Even as shoppers increasingly consider the environment in their purchase decisions and call on manufacturers to act more sustainably, they are wary of ‘greenwashing’ and unclear on which brands are genuinely making a difference.

Here we examine this gap in trust and brand awareness and ask what brands can do to overcome it.

Consumers increasingly value sustainability

Just a decade ago, more than one in five global consumers were climate change skeptics or at least cynical about the environmental movement. But as extreme heatwaves, floods and wildfire exact an increasingly heavy toll on communities worldwide, consumer focus on climate change has grown steadily.
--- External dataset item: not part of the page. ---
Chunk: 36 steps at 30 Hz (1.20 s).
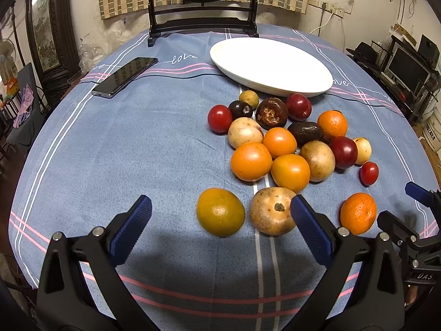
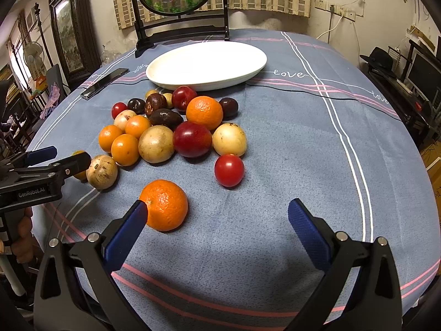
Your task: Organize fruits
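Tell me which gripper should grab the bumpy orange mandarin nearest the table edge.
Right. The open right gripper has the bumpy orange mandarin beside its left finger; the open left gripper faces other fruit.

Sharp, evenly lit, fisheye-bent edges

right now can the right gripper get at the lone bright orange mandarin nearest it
Probably yes: the right gripper is open, the bright orange mandarin sits apart from the pile beside its left finger, nothing blocking.
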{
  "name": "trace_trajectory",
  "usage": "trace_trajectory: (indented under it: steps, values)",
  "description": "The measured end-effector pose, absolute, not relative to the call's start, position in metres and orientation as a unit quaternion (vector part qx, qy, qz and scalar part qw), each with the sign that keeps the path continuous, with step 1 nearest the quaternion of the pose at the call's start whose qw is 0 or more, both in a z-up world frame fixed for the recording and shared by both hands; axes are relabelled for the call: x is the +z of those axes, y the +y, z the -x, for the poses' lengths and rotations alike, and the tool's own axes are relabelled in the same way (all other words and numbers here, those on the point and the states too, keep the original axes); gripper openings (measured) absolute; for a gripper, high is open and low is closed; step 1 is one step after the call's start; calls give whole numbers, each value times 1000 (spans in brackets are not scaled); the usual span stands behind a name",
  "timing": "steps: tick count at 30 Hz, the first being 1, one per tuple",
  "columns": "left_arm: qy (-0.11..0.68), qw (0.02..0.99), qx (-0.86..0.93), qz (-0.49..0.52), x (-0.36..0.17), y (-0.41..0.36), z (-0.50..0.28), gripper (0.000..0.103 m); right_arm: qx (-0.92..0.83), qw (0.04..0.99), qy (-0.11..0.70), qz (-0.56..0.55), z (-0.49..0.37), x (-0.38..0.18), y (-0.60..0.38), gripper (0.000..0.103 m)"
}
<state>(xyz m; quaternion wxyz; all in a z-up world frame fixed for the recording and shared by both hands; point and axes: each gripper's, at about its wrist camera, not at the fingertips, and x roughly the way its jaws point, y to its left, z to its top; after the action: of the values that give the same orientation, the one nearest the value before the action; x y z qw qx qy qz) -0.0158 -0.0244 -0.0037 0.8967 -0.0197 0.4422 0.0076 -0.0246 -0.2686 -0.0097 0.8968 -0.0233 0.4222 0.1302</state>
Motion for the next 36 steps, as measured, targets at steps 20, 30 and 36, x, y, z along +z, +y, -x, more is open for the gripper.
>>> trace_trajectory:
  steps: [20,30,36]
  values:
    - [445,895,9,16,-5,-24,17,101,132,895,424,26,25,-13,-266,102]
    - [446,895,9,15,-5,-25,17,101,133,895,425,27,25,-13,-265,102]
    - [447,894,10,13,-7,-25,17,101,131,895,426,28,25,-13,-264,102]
Today almost nine out of 10 consumers (88%) have a green attitude and want to buy sustainable and brands´products, even if some struggle to afford them.

In fact, preserving the environment was one of the fastest-growing personal values for global consumers between 2016 and 2021. It is now prized above material security, having fun and leisure in a list of 57 personal values ranked by the 35,000 people in 25 countries who took part in our most recent GfK Consumer Life Global survey.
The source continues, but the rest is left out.